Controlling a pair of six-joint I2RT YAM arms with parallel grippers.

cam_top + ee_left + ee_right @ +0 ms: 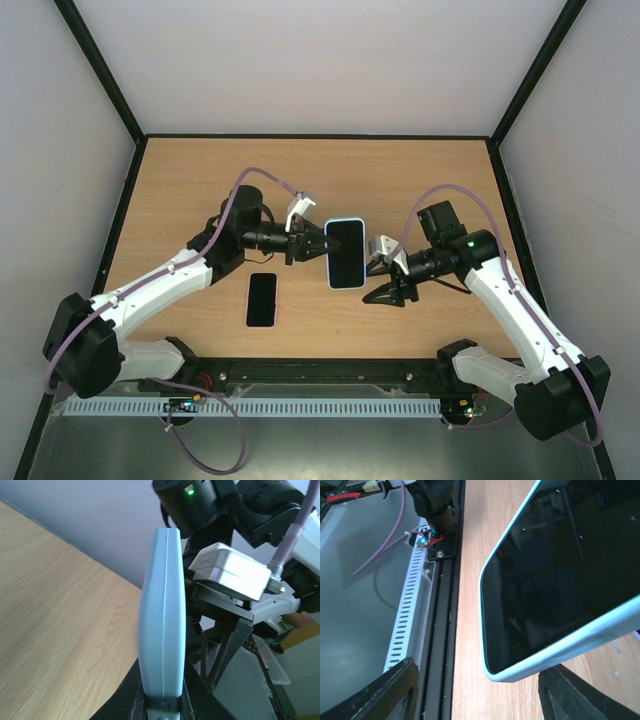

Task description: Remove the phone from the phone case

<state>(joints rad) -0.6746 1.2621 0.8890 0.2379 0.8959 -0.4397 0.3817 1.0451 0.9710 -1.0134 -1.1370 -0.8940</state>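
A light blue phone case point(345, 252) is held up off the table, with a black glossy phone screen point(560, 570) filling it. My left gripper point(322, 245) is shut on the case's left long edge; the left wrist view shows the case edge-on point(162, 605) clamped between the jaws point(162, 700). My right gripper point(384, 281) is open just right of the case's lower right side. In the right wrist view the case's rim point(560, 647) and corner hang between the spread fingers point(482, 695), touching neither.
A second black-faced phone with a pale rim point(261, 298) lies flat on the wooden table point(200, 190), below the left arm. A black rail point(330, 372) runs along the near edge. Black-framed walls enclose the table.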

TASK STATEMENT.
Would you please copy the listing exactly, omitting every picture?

FINISHED EXERCISE.
Controlling a pair of six-joint I2RT YAM arms with parallel grippers.

cam_top + ee_left + ee_right @ +0 ms: 

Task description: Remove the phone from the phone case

<state>(joints rad) -0.6746 1.2621 0.8890 0.2379 0.8959 -0.4397 0.3817 1.0451 0.9710 -1.0134 -1.1370 -0.8940</state>
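A light blue phone case point(345, 252) is held up off the table, with a black glossy phone screen point(560, 570) filling it. My left gripper point(322, 245) is shut on the case's left long edge; the left wrist view shows the case edge-on point(162, 605) clamped between the jaws point(162, 700). My right gripper point(384, 281) is open just right of the case's lower right side. In the right wrist view the case's rim point(560, 647) and corner hang between the spread fingers point(482, 695), touching neither.
A second black-faced phone with a pale rim point(261, 298) lies flat on the wooden table point(200, 190), below the left arm. A black rail point(330, 372) runs along the near edge. Black-framed walls enclose the table.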

Nothing remains open in this exercise.